Monday, September 12, 2016.
Buster's. We Pass The Audition.
I often make it clear that the best roast beef poor boys come from restaurants (or bars) that cook the beef and make the gravy in house. That seems like a solid premise. But things are changing, as more and more of what used to be cooked-in-house food is being cooked at big commissaries, whose bags are slit open at the restaurant, the contents rewarmed, and it's just put out here. Chef Warren LeRuth, who had a strong opinion against that procedure, accused commissary-based kitchens as being retail stores taking a restaurant markup on everything.
I generally go along with this idea. But today I had a roast beef from Buster's in Covington. It's in the space that once was the Acme Oyster House in Covington before the hurricane. I wasn't wild about it at first, but I've been a few times lately and found a much improved restaurant. A couple of weeks ago I had a plate of excellent red beans with hot sausage. About a month earlier, I had the same dish, with the same result. So there's consistency.

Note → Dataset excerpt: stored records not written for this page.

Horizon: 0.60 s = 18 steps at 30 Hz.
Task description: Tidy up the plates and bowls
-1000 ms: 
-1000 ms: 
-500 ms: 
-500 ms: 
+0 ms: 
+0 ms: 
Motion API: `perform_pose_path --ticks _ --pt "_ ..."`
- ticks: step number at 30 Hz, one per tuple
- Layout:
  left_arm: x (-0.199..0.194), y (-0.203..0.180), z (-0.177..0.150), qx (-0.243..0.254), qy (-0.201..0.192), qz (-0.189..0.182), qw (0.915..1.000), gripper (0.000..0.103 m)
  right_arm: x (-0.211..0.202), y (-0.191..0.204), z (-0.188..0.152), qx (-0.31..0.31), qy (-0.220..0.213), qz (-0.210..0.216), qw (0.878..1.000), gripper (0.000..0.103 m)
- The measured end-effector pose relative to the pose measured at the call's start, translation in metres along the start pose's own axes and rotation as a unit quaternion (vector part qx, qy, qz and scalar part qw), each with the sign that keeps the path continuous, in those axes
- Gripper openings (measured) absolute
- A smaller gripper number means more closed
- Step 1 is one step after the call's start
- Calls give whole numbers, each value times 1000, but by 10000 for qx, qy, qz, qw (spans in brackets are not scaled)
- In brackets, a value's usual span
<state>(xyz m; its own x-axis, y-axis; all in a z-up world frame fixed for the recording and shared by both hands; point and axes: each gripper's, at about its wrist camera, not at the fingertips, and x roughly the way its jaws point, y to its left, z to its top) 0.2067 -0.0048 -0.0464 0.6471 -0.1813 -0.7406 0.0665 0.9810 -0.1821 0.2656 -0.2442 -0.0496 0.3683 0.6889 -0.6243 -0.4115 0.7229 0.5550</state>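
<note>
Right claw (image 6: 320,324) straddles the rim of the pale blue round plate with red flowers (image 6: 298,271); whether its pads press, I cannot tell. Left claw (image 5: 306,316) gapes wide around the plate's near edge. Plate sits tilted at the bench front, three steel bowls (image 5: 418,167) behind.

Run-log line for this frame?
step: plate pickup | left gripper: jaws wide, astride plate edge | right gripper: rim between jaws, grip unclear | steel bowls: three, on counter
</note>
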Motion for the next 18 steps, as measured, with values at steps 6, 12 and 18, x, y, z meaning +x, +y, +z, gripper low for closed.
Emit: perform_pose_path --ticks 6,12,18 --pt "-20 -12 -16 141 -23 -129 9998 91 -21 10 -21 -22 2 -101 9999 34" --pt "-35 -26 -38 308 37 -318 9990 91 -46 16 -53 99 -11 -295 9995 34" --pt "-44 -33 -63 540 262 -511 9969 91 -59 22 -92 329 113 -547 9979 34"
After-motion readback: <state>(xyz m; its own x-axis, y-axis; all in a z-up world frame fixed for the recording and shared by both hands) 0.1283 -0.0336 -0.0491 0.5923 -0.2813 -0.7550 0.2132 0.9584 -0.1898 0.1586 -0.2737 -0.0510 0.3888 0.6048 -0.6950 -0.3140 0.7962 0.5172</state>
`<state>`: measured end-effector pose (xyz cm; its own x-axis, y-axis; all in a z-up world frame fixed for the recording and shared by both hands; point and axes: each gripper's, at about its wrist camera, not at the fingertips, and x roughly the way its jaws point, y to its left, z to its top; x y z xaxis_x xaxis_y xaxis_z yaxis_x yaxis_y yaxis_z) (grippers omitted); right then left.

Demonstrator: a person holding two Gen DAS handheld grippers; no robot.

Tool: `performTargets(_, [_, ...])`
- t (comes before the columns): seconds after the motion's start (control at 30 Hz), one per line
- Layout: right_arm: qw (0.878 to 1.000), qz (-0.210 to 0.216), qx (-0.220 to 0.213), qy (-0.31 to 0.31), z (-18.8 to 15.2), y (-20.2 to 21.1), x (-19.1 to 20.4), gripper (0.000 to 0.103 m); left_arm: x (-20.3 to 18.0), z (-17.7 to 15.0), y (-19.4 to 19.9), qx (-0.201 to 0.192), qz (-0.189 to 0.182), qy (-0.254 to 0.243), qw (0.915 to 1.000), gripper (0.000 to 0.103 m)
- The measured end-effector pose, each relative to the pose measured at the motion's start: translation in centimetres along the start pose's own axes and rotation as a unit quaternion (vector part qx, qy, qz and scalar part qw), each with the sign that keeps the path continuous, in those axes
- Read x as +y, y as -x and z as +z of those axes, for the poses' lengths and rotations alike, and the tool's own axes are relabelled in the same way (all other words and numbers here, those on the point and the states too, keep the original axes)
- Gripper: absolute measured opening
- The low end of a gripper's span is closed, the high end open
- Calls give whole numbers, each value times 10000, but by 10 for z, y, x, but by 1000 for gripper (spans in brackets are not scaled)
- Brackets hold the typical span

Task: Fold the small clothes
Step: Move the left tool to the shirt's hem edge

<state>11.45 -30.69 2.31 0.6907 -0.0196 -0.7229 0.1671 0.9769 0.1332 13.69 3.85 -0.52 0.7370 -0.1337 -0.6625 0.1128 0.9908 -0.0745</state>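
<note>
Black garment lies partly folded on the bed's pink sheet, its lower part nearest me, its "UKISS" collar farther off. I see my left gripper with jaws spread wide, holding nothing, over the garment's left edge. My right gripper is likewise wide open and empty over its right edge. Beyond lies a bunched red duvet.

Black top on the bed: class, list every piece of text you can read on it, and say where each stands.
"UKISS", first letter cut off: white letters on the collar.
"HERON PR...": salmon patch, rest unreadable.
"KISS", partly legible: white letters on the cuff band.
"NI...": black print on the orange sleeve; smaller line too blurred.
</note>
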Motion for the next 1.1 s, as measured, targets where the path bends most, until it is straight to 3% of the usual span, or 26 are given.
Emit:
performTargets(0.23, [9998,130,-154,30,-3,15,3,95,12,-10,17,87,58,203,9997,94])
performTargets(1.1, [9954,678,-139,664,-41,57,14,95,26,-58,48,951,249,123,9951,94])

Today I get a roast beef poor boy. I didn't ask anybody, but my guess is that the beef and gravy were prepared elsewhere. A texture thing, mostly. Too much gravy, but almost every shop makes that mistake. The sandwich was overstuffed and needed to be eaten with a fork and knife, which made me feel stupid. But still, I can't say it was bad. I even took half of it home and had it a couple of days later. I don't like leftovers, so this is really saying something.
You will experience much more of this as time goes by. But it's still better than fast food. Only one Buster's.
I perform the radio show, then immediately race to NPAS's rehearsal spot. I meet up with Mike and Paula, who will audition with me in the performance of "Tumbling Tumbleweeds." We deliver our well-rehearsed cowboy song, and Alissa Rowe, our conductor, makes only a couple of small changes in it. We will be in the show in October! Yip-ee-yi-oh!
Buster's Place. Covington: 519 E Boston. 985-809-3880.